__Task brief__: In the listing below, find the line with "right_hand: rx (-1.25" and the line with "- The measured". Repeat those two lines and all lines between them exactly.

===

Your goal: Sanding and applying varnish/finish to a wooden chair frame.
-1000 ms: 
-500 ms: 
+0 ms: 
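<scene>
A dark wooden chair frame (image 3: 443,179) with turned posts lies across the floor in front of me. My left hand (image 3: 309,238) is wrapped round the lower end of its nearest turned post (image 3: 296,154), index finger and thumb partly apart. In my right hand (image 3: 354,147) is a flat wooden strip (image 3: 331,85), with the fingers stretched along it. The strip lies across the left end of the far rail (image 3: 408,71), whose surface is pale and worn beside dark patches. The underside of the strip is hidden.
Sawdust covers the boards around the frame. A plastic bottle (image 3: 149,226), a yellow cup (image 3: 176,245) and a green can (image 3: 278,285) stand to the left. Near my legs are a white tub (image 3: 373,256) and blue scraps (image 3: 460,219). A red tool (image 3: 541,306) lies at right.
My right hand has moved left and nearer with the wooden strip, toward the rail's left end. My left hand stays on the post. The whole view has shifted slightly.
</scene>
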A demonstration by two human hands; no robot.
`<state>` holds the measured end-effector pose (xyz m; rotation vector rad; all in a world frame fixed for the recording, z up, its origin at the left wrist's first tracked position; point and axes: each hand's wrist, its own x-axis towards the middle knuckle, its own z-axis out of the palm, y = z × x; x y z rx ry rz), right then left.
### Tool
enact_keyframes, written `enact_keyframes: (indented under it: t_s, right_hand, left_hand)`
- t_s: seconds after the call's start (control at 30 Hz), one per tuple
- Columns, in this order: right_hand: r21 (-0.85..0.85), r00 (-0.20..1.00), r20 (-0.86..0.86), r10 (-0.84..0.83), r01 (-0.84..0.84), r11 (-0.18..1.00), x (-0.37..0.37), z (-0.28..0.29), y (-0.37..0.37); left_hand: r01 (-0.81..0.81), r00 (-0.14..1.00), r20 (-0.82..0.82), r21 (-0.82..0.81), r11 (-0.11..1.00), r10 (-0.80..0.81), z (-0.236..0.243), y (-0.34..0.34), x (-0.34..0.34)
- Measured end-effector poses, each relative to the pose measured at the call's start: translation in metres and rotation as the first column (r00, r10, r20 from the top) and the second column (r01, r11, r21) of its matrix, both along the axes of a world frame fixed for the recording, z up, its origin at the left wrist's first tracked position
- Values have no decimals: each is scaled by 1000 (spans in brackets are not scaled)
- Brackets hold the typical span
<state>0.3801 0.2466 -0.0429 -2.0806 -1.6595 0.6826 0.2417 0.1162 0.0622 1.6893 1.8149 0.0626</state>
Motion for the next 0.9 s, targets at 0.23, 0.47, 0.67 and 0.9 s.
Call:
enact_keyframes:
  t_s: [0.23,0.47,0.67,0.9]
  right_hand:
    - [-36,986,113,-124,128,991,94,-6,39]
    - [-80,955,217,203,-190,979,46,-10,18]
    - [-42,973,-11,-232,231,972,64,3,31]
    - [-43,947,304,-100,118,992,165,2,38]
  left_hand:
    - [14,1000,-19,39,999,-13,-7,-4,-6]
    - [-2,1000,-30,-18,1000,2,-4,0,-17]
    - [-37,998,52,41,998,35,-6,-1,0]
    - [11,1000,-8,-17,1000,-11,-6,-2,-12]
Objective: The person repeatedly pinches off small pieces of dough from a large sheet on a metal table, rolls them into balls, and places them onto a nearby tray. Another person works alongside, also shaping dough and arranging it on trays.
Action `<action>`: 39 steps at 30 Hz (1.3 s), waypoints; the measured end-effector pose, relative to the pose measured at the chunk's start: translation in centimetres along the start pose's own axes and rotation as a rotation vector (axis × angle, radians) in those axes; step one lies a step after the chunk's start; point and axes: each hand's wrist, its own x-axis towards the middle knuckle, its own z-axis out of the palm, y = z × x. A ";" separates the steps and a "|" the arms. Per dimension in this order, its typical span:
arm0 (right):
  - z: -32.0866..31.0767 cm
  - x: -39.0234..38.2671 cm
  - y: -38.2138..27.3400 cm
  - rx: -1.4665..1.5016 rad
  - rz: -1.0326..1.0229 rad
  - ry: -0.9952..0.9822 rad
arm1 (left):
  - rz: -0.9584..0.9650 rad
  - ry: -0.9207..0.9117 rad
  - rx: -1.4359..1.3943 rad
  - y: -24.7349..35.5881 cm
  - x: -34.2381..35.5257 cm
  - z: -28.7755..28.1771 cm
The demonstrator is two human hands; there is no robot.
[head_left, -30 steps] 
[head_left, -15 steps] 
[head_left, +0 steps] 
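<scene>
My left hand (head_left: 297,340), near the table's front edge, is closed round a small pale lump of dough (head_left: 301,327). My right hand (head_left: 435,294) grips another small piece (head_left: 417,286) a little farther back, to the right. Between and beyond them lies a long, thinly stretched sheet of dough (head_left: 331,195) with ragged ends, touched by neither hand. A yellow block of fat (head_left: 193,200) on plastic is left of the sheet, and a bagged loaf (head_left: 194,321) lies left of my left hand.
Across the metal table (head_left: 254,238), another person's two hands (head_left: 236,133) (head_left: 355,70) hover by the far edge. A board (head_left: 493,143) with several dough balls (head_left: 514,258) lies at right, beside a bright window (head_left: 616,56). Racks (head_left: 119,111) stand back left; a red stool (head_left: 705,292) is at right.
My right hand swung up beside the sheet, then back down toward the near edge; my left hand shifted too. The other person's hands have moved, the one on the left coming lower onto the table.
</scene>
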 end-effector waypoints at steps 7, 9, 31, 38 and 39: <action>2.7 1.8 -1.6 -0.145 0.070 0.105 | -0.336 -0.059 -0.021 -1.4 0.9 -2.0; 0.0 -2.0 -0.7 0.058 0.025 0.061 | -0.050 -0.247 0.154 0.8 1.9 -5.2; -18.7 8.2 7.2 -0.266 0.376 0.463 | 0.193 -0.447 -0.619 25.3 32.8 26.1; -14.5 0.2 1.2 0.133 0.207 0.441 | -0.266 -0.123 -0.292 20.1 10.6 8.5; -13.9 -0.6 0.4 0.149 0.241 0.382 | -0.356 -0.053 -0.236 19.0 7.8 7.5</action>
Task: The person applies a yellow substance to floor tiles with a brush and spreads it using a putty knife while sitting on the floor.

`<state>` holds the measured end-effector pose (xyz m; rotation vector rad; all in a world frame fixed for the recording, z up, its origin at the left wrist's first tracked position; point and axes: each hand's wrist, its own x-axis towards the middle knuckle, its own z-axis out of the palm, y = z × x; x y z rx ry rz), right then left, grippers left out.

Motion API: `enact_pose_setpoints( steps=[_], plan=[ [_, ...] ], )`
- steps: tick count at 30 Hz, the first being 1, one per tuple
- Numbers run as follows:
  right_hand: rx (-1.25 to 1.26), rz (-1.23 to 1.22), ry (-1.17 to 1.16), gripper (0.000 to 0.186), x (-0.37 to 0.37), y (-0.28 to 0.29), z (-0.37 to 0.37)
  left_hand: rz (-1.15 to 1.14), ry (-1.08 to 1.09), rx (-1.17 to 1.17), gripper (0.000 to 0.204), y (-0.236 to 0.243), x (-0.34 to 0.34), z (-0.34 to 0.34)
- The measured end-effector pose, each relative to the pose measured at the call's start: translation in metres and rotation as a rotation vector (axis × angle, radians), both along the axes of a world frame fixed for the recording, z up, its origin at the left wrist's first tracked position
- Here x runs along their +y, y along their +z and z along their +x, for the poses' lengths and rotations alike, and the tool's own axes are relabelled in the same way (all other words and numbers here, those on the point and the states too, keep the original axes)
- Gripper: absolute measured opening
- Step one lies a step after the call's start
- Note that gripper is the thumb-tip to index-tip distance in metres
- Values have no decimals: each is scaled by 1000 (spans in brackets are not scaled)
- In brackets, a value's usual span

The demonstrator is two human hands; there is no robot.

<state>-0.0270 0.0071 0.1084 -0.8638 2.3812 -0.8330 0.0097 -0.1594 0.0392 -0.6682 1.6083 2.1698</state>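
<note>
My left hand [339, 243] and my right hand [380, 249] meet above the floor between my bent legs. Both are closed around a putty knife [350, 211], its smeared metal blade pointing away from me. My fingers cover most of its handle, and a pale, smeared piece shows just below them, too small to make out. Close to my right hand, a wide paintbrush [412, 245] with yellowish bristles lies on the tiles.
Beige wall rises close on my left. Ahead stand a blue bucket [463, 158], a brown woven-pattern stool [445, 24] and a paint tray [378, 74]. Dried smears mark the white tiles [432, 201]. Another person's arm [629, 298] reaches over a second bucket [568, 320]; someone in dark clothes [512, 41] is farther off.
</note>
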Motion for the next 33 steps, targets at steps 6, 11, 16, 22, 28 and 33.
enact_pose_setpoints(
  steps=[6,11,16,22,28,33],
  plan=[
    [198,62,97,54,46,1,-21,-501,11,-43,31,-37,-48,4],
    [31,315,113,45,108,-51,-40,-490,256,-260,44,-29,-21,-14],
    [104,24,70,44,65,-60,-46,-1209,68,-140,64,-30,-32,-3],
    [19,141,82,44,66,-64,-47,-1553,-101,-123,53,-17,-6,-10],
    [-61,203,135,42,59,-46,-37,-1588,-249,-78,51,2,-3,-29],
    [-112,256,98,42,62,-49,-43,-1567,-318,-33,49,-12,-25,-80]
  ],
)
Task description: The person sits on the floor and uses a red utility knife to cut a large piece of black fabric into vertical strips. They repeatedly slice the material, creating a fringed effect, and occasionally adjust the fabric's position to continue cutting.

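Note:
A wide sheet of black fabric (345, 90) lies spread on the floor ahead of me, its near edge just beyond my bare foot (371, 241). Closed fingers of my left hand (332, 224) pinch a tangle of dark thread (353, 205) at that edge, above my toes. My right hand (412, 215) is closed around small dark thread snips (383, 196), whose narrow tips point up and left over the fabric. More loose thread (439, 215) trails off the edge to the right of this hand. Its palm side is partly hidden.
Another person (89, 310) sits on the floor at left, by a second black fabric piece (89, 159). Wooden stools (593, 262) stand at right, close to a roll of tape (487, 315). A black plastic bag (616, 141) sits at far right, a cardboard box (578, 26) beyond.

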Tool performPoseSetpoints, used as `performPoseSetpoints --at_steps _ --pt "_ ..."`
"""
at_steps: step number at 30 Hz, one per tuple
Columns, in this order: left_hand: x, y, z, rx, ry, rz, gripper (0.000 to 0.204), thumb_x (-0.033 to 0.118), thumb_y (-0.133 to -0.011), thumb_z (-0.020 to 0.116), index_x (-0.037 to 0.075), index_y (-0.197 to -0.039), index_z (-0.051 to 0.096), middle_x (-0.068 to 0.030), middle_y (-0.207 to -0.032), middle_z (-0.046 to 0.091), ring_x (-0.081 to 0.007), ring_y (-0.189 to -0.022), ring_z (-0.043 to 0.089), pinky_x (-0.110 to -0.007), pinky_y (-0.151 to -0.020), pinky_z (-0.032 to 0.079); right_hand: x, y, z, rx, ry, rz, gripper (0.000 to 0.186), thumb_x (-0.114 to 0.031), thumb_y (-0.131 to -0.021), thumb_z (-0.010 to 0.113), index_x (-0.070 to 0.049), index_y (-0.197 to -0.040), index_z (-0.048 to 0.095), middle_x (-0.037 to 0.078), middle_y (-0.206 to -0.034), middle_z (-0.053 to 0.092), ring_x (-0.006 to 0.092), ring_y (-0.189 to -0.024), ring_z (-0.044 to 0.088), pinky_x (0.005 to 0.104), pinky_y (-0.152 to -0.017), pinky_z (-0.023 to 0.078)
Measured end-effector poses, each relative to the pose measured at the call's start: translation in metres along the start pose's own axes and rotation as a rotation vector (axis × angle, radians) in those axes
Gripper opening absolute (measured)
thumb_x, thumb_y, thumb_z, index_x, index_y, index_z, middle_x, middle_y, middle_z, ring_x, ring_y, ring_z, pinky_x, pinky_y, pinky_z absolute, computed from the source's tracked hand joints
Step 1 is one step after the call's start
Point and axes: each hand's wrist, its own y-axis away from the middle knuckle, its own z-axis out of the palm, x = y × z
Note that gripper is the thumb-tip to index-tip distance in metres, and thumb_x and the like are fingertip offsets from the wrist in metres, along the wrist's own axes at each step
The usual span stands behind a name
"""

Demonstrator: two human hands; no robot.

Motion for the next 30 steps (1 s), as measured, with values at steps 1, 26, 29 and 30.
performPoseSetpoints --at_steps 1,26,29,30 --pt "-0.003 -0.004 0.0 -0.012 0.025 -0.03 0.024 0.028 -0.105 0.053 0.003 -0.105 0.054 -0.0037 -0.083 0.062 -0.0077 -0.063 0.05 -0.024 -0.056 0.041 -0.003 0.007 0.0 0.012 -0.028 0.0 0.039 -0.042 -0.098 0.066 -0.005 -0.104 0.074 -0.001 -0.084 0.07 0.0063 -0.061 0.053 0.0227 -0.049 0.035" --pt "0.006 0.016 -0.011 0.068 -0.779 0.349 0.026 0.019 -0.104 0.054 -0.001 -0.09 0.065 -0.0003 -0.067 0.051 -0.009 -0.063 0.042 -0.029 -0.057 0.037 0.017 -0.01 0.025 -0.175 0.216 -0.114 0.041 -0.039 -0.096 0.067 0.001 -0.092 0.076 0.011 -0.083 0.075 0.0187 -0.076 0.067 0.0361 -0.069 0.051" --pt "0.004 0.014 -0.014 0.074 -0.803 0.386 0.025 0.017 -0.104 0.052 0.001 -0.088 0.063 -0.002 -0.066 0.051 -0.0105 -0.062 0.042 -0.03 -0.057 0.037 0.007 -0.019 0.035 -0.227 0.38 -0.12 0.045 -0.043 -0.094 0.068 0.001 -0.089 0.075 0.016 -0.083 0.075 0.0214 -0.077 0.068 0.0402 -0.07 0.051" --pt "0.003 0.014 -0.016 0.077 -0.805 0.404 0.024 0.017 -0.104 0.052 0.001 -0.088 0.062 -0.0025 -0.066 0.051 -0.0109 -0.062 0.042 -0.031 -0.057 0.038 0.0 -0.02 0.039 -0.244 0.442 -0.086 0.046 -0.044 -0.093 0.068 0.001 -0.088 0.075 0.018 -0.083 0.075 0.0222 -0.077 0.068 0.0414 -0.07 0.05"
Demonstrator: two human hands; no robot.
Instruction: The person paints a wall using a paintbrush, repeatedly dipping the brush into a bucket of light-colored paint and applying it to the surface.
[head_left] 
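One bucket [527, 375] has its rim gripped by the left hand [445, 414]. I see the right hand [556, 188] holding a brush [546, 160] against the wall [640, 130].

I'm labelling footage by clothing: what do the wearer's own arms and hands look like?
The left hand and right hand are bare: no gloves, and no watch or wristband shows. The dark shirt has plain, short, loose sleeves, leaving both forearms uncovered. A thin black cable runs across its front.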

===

__Result for this exercise__:
  right_hand: rx (-1.25 to 1.26), rz (-1.23 to 1.22), ry (-1.17 to 1.16), gripper (0.000 to 0.186), x (-0.37 to 0.37), y (-0.28 to 0.29), z (-0.37 to 0.37)
  left_hand: rz (-1.15 to 1.14), ry (-1.08 to 1.09), rx (-1.17 to 1.17), gripper (0.000 to 0.204), y (-0.236 to 0.243), x (-0.34 to 0.34), z (-0.34 to 0.34)
- The measured end-effector pose, each relative to the pose measured at the call's start: translation in metres and rotation as a rotation vector (axis × angle, radians), both along the axes of a world frame fixed for the recording, z up, its origin at the left wrist's first tracked position

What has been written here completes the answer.